When the tractor rolled, it landed with the door on the bottom of the pond, so Cooper could not get out. He was also lodged in tight with the various stick controls.
The enclosed cab where he sat began to fill with water. Cooper thought he was going to die. He tried to hold up his head to keep his mouth and nose out of the water. Thankfully, it stopped rising upon reaching his nose.
“I had an air pocket the size of a shoe box,” he told KWTX-TV.
Cooper turned to the Lord in prayer.
“I asked for God’s peace to come upon me,” he recalled. “I didn’t know what was going to happen, but I knew if I panicked, it was going to be over real quick.”
He said that God answered his prayer and he felt what the Scriptures call the “peace that passes all understanding” (Phil. 4:7).
Still unable to break out of the tractor, he left the matter in the Lord’s hands.
“I just surrendered to God. I prayed,” Cooper explained. “I said God if this is the time, then this is the time. Please watch over my family. I asked that He [would] be glorified through this and that some good would come out of it.”

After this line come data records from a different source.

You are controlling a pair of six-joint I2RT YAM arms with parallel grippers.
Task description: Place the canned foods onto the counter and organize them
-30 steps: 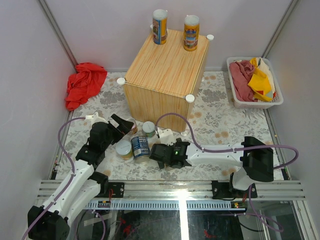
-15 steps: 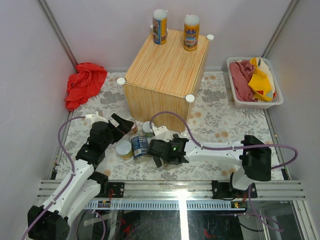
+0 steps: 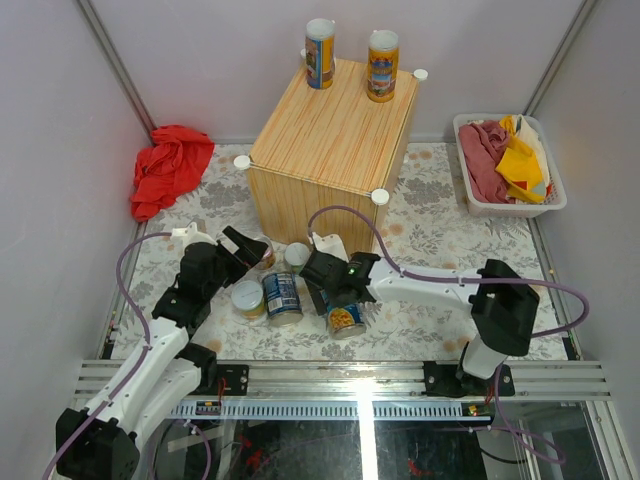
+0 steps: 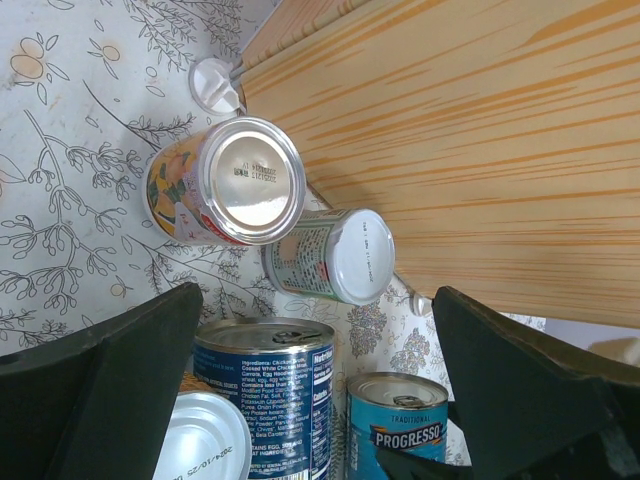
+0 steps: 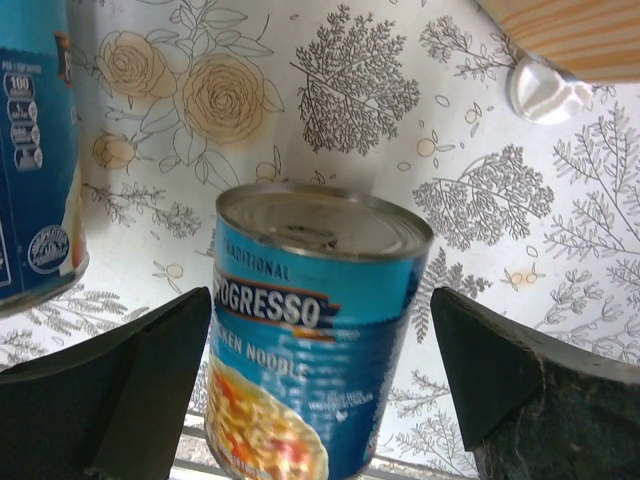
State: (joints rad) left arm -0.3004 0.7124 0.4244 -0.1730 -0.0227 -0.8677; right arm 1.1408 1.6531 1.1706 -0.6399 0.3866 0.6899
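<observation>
The counter (image 3: pixel 330 135) is a light wooden cube, and two tall orange-blue canned foods (image 3: pixel 320 52) (image 3: pixel 382 65) stand at its back edge. In front of it on the floral mat are several cans. My right gripper (image 3: pixel 337 298) (image 5: pixel 320 320) is open with a blue Progresso can (image 3: pixel 345 319) (image 5: pixel 310 330) between its fingers, a gap on each side. My left gripper (image 3: pixel 250 250) (image 4: pixel 318 300) is open over the cans. Two cans lie on their sides, an orange-labelled one (image 4: pixel 225 180) and a green-labelled one (image 4: pixel 330 255). A dark blue can (image 4: pixel 270 400) (image 3: pixel 283 296) and a silver-lidded can (image 3: pixel 247 297) are beside them.
A red cloth (image 3: pixel 170 165) lies at the left wall. A white basket (image 3: pixel 545 205) of cloths stands at the right. The counter's wooden side (image 4: pixel 450 150) and its white foot cap (image 5: pixel 545 88) are close behind the cans. A metal rail (image 3: pixel 350 380) runs along the near edge.
My right gripper has moved up and left toward the counter and opened wider, uncovering the Progresso can below it. The left arm has not moved.
</observation>
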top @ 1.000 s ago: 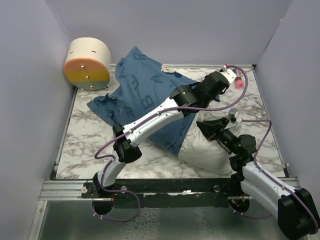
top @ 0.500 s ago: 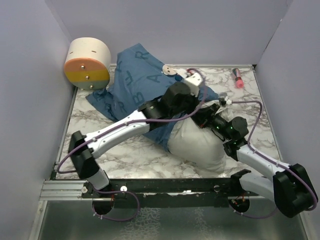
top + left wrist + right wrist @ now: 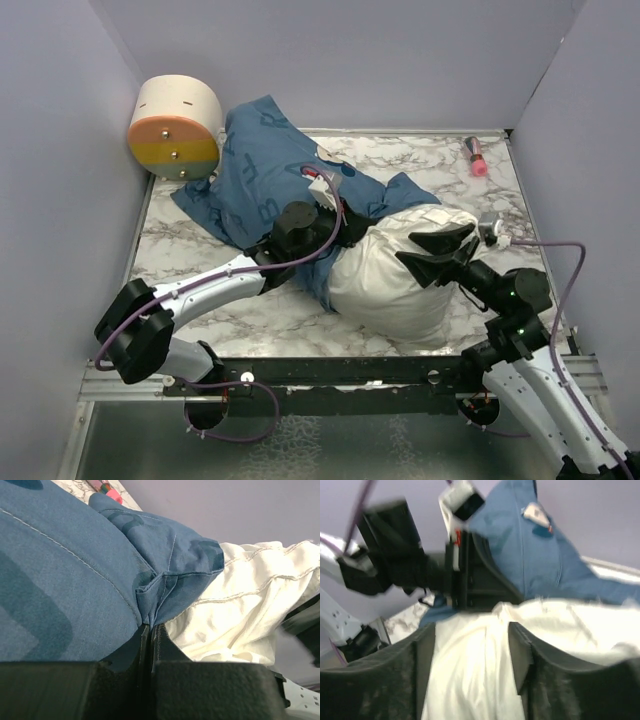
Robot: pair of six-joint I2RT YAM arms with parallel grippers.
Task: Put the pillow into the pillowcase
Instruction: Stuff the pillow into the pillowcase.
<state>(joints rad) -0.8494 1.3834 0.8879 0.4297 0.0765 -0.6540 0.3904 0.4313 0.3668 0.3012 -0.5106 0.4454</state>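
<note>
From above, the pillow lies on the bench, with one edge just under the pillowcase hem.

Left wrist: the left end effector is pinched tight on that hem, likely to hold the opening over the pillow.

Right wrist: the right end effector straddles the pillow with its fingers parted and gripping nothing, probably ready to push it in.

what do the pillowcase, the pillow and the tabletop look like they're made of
Pillowcase: thin woven cloth, matte blue, likely cotton; stitched seams and soft folds show. Pillow: white fabric shell, matte, creased and plump, so probably soft filling. Tabletop: marble-look grey-veined white surface, possibly a printed laminate.
</note>
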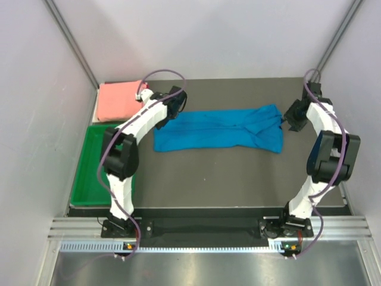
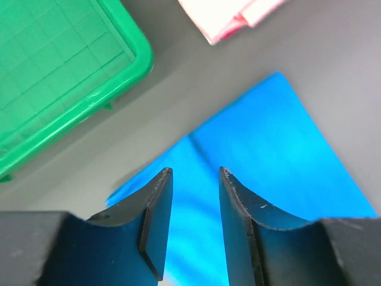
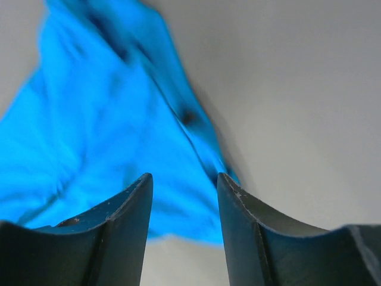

After his wife returned home from church two hours later, she began looking for him. She noticed that his phone was left in the house, and the couple’s indoor dog was walking around outside. Something wasn’t right.
She began searching the property in the dark of the evening, and when she reached the pond area, she could see the flashers on the tractor blinking—even though it was mostly submerged underwater.
She frantically called 911, but in her panic, she accidentally provided a wrong number in the address. Thankfully, the dispatcher noted that the address did not match her location and was able to send help to the correct property.
Upon arrival, first responders who got to work tying a chain to the tractor thought that the mission would be the recovery of a body. They therefore sent the ambulance away.
However, Lt. Ricky Lucy soon heard something. He ordered everyone to turn off all the vehicles and to be silent so he could listen. Indeed, he could hear Cooper moaning.
Lucy excitedly alerted the others, causing Sgt. Lee Sanders, a trained diver who was on his way to the sheriff’s office to retrieve his diving gear, to realize that matters had changed from a recovery to a rescue. He then raced to the scene as fast as he could and quickly dove into the water to rescue the freezing farmer.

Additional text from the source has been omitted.